Digitising historical resources has become a critical step in historical research, augmenting manual processes and facilitating big data studies. However, older material is of lower quality and may affect the quality of the digitisation. We document and quantify this bias in the context of a trademark registry reconstruction project, which involves identifying and matching graphical trademarks from notifications published in the Official Gazette during the British Mandate in Palestine (1917–1948).
We develop a rule-based pipeline combining graphical object extraction and optical character recognition (OCR) to match trademark images to metadata records across more than 300 Gazette editions, spanning 26 years. To measure the temporal dimension of digitisation quality, logistic regression is applied to the full dataset of 7,263 trademarks to isolate the effect of publication date on matching probability, independently of structural layout changes.
The pipeline achieves an overall identification rate of 86.6%. Using logistic regression, we find a statistically significant temporal effect: each additional year is associated with a 0.38 percentage-point increase in matching probability, corresponding to approximately 13% improvement over the 26-year study period. The decline in accuracy for 1920s editions is attributable to physical paper deterioration and scan quality rather than structural layout changes.
The pipeline is tailored to the Palestine Gazette’s specific conventions and relies on commercial OCR software, which limits direct replicability without adaptation. The study draws on a single jurisdiction and source type, so the magnitude of chronological bias may differ across other corpora.

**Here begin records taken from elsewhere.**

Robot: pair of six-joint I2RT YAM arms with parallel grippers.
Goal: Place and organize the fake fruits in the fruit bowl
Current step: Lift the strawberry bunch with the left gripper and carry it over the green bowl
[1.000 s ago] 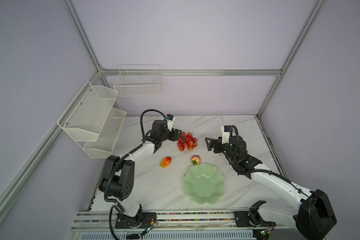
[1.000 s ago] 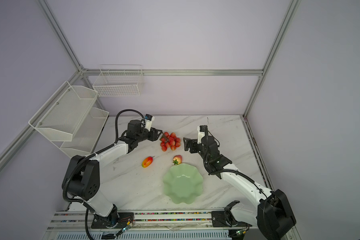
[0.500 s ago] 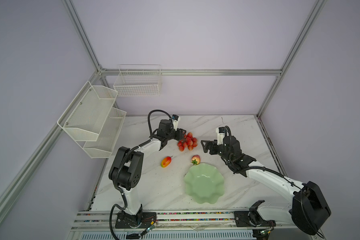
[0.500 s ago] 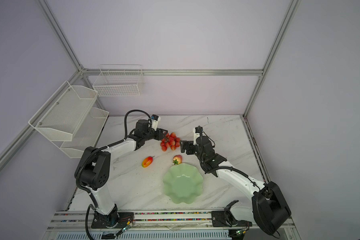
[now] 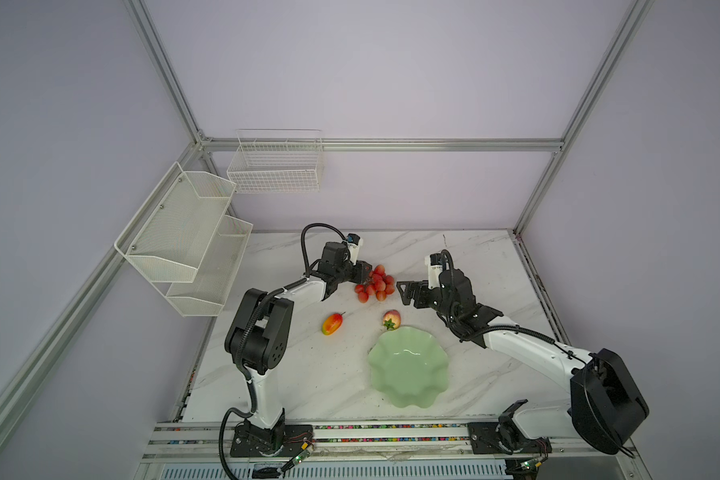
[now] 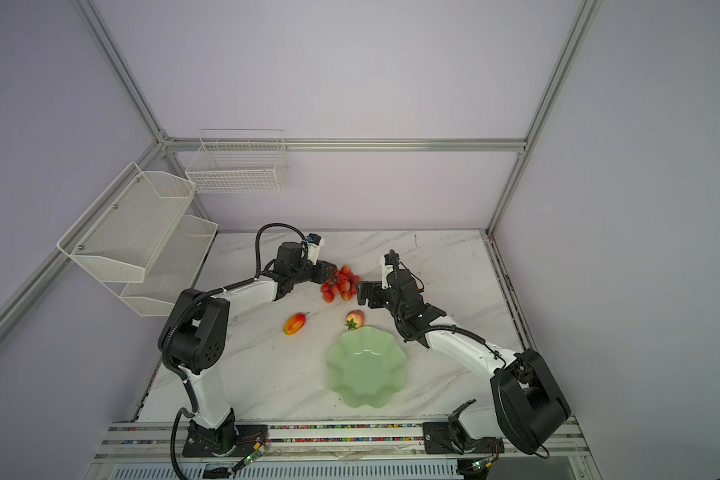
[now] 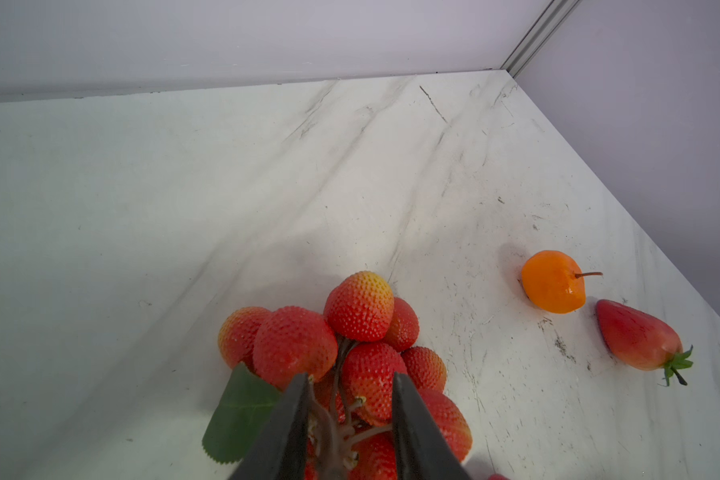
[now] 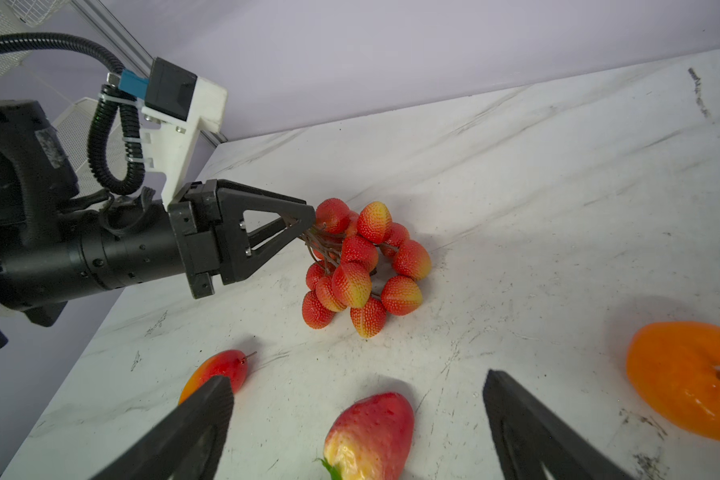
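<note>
Five fruits lie on the table (image 5: 308, 374), all outside the bowl (image 5: 408, 374).

1. Bowl (image 6: 366, 374). It sits upright at the front centre of the table in both top views.
2. Left gripper (image 5: 360, 276). It reaches low over the table to the bunch (image 5: 375, 283) from the left. In the left wrist view my fingers (image 7: 291, 415) stand part-way apart on either side of the stems, and a leaf (image 7: 241, 415) lies just beside one finger. Whether they pinch the stems I cannot tell.
3. Right gripper (image 5: 403, 293). My jaws are released, spread wide and holding nothing. The gripper hangs just right of the bunch, behind the bowl.
4. Bunch (image 8: 358, 266). It rests on the table behind the bowl, well apart from it.
5. Mango (image 5: 332, 324). It lies on the table, left of the bowl and in front of my left gripper.
6. Strawberry (image 5: 391, 319). It lies just beside the bowl's rear rim. In the right wrist view it shows between my spread fingers.
7. Second strawberry (image 7: 636, 336). The left wrist view shows it near the orange (image 7: 553, 282), not touching it. Both lie well apart from the bunch.
</note>
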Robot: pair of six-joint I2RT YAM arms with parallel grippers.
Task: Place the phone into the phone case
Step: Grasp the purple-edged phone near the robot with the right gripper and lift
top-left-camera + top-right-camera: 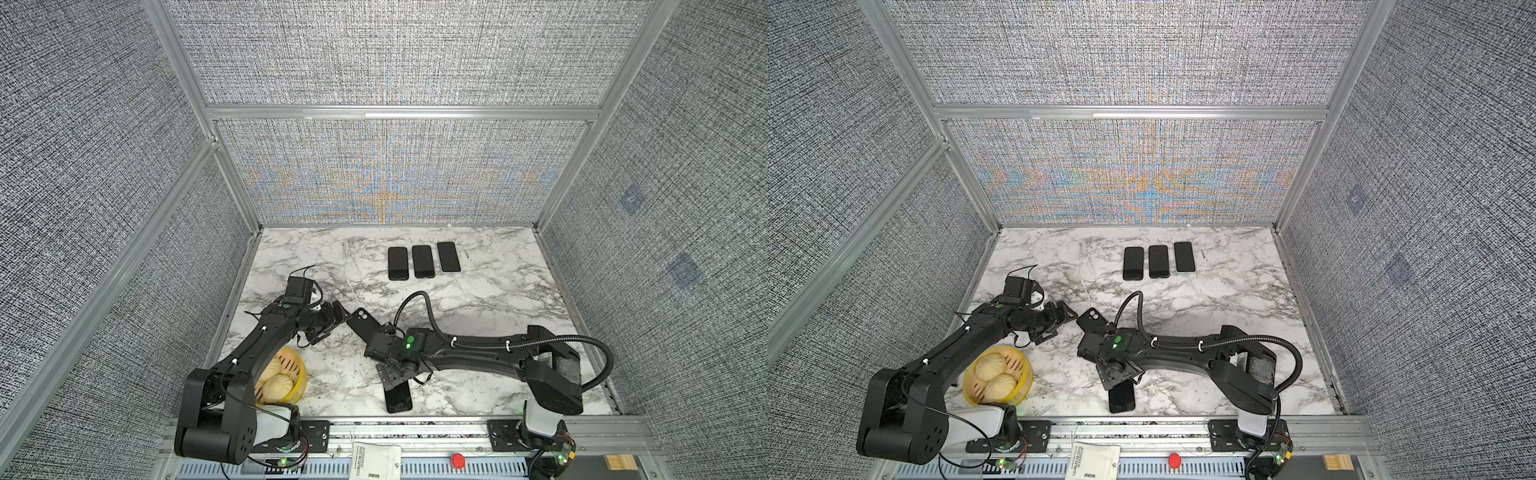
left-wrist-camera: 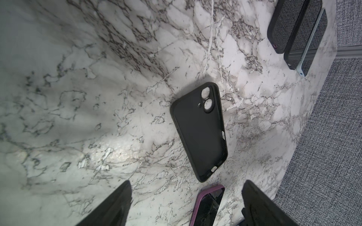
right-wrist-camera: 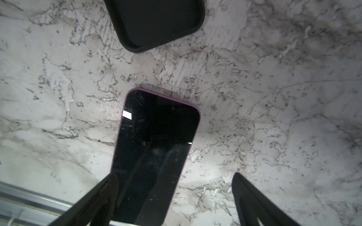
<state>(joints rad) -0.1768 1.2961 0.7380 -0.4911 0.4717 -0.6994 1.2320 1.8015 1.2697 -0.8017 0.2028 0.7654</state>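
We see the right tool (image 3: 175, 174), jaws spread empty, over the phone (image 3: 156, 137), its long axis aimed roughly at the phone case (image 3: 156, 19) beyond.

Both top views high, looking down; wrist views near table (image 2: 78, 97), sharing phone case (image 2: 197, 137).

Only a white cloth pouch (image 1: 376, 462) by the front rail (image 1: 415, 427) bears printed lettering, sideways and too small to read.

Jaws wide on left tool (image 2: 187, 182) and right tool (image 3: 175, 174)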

The rule-based extraction and matching pipeline provides a replicable, low-threshold tool for analogous digitisation projects, including other colonial trademark or patent registries and official gazettes, without requiring advanced machine-learning infrastructure. The reconstructed British Mandate trademark registry, now openly available, enables historical and comparative research on commercial activity, legal history and colonial governance. The finding of a chronological bias urges digitisation project managers to incorporate temporal bias measurement into quality-assurance workflows and to stratify or weight findings by publication period rather than aggregating results uniformly across time.
Our research reveals that the deteriorating efficiency of a newspaper-analysing algorithm over time may lead to a chronological bias, skewing historical data towards more recent periods, a critical factor we aim to document and highlight to support more accurate and balanced historical research. The research tool we developed facilitates similar digitisation projects for trademarks and other images, along with their accompanying information. This is a necessary step in reconstructing old or lost trademark registries, which can then contribute to understanding the economic and cultural dimensions of the relevant jurisdiction.